• **THE TASK**
For the data below, please report each line where the word "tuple" is found.
**** PROVIDED DATA
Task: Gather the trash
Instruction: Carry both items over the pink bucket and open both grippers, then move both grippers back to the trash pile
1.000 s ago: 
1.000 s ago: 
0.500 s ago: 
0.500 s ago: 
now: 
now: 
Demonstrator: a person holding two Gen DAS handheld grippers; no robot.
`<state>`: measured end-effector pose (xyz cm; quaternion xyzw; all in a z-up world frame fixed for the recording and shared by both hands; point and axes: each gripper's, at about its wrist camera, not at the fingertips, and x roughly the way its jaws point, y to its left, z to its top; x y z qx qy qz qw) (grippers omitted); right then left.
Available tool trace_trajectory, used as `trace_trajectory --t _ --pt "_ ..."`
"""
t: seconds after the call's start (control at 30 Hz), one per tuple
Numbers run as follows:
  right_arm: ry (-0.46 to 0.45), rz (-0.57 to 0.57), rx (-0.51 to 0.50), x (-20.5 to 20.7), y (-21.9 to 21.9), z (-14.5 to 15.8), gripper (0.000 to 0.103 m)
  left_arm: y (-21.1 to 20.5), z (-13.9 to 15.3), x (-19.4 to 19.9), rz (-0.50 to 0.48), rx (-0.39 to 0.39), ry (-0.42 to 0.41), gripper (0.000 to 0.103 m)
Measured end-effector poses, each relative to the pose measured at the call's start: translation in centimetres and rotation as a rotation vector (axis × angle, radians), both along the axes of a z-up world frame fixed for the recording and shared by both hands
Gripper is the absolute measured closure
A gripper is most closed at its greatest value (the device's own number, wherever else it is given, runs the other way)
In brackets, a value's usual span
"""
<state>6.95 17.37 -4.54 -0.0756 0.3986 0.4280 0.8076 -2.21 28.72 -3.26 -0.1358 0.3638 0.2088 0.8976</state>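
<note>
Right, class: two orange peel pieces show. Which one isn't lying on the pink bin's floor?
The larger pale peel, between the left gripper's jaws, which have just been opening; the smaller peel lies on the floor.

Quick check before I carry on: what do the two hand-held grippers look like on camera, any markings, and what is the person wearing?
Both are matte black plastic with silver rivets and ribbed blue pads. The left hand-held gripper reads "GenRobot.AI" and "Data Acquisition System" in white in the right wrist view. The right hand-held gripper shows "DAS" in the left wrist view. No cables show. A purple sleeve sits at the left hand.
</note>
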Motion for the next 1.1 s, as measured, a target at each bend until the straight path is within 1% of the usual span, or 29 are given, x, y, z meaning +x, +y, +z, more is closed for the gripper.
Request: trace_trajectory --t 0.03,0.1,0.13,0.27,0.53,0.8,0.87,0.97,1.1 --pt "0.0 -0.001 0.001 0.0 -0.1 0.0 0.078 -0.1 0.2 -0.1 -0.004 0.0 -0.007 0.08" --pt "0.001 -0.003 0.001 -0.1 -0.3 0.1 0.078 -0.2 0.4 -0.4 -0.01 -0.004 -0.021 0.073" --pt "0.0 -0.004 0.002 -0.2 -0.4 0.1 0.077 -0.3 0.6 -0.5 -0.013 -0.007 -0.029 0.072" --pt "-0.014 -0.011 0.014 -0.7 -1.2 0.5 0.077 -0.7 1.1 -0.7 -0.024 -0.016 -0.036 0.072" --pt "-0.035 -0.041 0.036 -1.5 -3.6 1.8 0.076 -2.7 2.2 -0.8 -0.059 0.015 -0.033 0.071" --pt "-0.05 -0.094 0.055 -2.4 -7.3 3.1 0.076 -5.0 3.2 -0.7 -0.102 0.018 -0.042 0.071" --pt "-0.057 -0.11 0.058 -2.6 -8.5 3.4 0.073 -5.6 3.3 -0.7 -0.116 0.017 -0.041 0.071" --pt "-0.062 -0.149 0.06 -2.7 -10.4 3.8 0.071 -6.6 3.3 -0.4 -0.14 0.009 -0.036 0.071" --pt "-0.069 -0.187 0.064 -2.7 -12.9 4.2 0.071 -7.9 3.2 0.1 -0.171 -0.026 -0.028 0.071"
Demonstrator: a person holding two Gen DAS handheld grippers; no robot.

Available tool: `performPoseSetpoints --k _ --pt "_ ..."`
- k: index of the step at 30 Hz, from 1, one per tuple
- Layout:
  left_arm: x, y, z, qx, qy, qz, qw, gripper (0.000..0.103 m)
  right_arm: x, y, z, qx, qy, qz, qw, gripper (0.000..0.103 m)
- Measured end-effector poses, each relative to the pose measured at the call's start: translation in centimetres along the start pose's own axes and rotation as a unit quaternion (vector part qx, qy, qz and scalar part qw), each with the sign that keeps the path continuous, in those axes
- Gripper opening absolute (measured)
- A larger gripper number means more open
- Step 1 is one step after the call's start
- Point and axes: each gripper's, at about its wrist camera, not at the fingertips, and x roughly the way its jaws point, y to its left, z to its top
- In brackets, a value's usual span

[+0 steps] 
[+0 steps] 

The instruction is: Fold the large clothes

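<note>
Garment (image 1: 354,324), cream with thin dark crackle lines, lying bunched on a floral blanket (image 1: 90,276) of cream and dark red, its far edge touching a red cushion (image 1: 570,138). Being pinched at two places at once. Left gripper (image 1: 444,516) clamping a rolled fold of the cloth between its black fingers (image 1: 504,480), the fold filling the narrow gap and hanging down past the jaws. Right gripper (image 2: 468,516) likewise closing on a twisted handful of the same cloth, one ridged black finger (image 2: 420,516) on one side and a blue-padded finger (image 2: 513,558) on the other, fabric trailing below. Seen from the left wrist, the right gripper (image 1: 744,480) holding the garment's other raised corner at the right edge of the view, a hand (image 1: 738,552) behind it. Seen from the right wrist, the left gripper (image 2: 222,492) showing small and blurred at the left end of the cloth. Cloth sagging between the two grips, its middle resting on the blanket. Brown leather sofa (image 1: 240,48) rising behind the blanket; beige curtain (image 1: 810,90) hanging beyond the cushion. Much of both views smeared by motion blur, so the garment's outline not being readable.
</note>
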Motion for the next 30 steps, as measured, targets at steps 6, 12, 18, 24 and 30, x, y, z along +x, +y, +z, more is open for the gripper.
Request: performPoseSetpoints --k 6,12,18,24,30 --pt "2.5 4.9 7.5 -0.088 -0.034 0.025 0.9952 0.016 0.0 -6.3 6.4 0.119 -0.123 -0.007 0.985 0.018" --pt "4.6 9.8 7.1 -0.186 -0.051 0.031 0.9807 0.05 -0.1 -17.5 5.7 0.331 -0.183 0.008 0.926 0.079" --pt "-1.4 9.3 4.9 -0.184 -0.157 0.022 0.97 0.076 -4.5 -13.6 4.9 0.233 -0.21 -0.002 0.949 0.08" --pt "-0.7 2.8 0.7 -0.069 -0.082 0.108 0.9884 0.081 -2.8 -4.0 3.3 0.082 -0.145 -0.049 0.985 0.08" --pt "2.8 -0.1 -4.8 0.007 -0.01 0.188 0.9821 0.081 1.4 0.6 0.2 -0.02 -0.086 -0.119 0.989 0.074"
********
• **EXERCISE RESULT**
t: seconds after the call's start (control at 30 Hz), one per tuple
- k: index of the step at 30 Hz, from 1, one per tuple

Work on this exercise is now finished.